#### What is required:
What is needed here is an exact copy of all the data.

#### Dataset section:
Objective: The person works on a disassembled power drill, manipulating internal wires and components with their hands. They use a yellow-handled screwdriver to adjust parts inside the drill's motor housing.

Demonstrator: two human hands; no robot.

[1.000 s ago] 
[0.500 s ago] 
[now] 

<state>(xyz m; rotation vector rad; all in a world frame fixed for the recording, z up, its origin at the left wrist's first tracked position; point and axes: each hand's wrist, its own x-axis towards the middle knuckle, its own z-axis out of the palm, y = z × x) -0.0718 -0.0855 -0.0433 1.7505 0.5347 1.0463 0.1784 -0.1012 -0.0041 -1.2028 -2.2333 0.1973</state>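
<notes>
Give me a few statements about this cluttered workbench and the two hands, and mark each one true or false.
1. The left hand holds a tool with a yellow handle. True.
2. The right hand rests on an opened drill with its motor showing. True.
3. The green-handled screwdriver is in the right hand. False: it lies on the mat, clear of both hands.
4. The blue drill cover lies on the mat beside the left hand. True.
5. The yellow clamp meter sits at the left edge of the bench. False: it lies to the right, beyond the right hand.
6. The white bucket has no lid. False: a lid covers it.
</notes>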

#### Solution:
Objective: The person works on a disassembled power drill, manipulating internal wires and components with their hands. They use a yellow-handled screwdriver to adjust parts inside the drill's motor housing.

Demonstrator: two human hands; no robot.

[1.000 s ago] 
[0.500 s ago] 
[now] 

<state>(xyz m; rotation vector rad; all in a world frame fixed for the recording, z up, its origin at the left wrist's first tracked position; point and axes: each hand's wrist, its own x-axis towards the middle knuckle, its own z-axis out of the palm, y = z × x) -0.0718 -0.0855 -0.0433 1.7505 0.5347 1.0463 0.1784 -0.1012 -0.0041 -1.2028 -2.2333 0.1973</state>
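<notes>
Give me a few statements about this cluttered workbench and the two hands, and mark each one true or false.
1. The left hand holds a tool with a yellow handle. True.
2. The right hand rests on an opened drill with its motor showing. True.
3. The green-handled screwdriver is in the right hand. False: it lies on the mat, clear of both hands.
4. The blue drill cover lies on the mat beside the left hand. True.
5. The yellow clamp meter sits at the left edge of the bench. False: it lies to the right, beyond the right hand.
6. The white bucket has no lid. False: a lid covers it.
</notes>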

The exercise concludes with this answer.